*THE PROBLEM*.
Up to the line containing "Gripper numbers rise", nothing is kept; from that line through the end of the data below, output every line exactly.

***** EXTRACTED MATERIAL

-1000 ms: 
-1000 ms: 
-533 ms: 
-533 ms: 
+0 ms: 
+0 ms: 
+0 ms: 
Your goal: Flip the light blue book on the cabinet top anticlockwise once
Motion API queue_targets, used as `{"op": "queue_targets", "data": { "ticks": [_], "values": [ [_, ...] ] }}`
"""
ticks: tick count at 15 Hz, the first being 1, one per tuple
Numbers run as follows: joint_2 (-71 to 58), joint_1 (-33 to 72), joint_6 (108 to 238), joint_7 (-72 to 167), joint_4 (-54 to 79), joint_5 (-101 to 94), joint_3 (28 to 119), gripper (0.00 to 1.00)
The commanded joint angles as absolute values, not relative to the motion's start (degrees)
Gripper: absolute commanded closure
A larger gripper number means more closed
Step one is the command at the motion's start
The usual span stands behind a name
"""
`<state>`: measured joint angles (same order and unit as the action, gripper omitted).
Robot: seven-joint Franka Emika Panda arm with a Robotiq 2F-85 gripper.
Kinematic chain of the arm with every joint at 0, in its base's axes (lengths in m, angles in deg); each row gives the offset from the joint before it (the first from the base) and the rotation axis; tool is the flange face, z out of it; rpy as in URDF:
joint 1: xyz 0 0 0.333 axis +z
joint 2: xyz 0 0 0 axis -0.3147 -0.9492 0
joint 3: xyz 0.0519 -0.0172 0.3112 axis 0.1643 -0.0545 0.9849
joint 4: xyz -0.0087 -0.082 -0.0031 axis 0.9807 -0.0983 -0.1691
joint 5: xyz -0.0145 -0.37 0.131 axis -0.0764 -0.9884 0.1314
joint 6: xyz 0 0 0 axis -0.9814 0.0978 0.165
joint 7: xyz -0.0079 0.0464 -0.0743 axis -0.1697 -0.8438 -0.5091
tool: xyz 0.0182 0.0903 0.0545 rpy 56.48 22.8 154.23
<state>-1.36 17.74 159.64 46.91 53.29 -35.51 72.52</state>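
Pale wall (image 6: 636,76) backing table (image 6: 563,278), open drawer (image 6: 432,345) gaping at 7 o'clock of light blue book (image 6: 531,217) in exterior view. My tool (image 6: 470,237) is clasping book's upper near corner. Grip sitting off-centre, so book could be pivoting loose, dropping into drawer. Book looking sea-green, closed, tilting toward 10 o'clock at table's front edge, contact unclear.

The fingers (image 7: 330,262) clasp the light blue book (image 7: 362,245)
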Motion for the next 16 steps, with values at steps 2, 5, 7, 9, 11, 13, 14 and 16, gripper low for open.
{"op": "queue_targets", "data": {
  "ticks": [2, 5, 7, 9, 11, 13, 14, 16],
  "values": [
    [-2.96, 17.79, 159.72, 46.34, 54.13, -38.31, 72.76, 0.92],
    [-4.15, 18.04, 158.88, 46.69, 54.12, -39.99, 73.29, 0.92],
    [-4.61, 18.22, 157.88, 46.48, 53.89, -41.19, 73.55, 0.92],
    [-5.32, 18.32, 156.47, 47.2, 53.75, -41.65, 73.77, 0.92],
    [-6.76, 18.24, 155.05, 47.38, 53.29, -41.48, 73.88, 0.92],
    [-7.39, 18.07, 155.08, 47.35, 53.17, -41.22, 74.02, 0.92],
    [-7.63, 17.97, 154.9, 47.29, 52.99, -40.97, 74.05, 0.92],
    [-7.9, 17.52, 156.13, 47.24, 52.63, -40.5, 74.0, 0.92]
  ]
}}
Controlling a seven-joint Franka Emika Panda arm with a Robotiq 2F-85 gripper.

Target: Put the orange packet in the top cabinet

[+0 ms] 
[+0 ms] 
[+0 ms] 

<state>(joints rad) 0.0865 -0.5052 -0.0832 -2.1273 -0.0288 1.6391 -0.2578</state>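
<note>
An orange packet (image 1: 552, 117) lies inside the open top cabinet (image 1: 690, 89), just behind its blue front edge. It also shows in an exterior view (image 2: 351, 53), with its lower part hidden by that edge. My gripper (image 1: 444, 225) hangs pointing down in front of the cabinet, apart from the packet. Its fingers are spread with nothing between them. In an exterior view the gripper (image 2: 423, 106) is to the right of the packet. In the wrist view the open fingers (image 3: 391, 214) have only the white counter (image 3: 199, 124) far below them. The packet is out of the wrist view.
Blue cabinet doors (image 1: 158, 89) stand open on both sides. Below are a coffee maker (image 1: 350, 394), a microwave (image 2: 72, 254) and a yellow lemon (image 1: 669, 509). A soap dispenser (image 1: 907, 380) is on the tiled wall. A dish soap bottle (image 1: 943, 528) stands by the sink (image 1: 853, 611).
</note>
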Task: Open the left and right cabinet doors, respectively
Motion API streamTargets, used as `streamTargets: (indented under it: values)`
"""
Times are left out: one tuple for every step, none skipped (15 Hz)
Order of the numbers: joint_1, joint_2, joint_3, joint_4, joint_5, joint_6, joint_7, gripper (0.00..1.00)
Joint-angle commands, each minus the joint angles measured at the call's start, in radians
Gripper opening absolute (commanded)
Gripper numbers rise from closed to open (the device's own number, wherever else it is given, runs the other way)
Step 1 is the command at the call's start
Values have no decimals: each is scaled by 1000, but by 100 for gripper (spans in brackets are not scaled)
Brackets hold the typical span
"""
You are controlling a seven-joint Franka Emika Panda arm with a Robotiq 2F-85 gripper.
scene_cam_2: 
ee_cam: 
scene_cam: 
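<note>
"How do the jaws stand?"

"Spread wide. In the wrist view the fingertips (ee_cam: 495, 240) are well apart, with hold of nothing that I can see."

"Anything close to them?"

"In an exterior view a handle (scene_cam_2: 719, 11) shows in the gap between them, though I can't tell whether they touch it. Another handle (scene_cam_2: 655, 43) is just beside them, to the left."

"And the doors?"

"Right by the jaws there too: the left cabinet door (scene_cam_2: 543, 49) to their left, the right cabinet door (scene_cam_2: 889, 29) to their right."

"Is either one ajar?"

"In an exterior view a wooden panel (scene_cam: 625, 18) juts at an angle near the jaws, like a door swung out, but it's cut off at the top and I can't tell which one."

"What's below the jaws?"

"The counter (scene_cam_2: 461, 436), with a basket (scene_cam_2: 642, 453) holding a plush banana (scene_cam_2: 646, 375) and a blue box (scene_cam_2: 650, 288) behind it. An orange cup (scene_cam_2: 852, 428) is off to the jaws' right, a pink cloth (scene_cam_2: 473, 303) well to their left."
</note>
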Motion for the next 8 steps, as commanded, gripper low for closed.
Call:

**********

*RESPONSE TO THE EXERCISE*.
Gripper numbers rise from closed to open (the device's own number, wherever else it is given, runs the other way)
Step 1 is the command at the call's start
Values have no decimals: each is scaled by 1000, but by 100 for gripper (spans in brackets are not scaled)
Brackets hold the typical span
"""
You are controlling a seven-joint Franka Emika Panda arm with a Robotiq 2F-85 gripper.
scene_cam_2: 
ee_cam: 
scene_cam: 
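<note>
"How do the jaws stand?"

"Spread wide. In the wrist view the fingertips (ee_cam: 495, 240) are well apart, with hold of nothing that I can see."

"Anything close to them?"

"In an exterior view a handle (scene_cam_2: 719, 11) shows in the gap between them, though I can't tell whether they touch it. Another handle (scene_cam_2: 655, 43) is just beside them, to the left."

"And the doors?"

"Right by the jaws there too: the left cabinet door (scene_cam_2: 543, 49) to their left, the right cabinet door (scene_cam_2: 889, 29) to their right."

"Is either one ajar?"

"In an exterior view a wooden panel (scene_cam: 625, 18) juts at an angle near the jaws, like a door swung out, but it's cut off at the top and I can't tell which one."

"What's below the jaws?"

"The counter (scene_cam_2: 461, 436), with a basket (scene_cam_2: 642, 453) holding a plush banana (scene_cam_2: 646, 375) and a blue box (scene_cam_2: 650, 288) behind it. An orange cup (scene_cam_2: 852, 428) is off to the jaws' right, a pink cloth (scene_cam_2: 473, 303) well to their left."
</note>
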Motion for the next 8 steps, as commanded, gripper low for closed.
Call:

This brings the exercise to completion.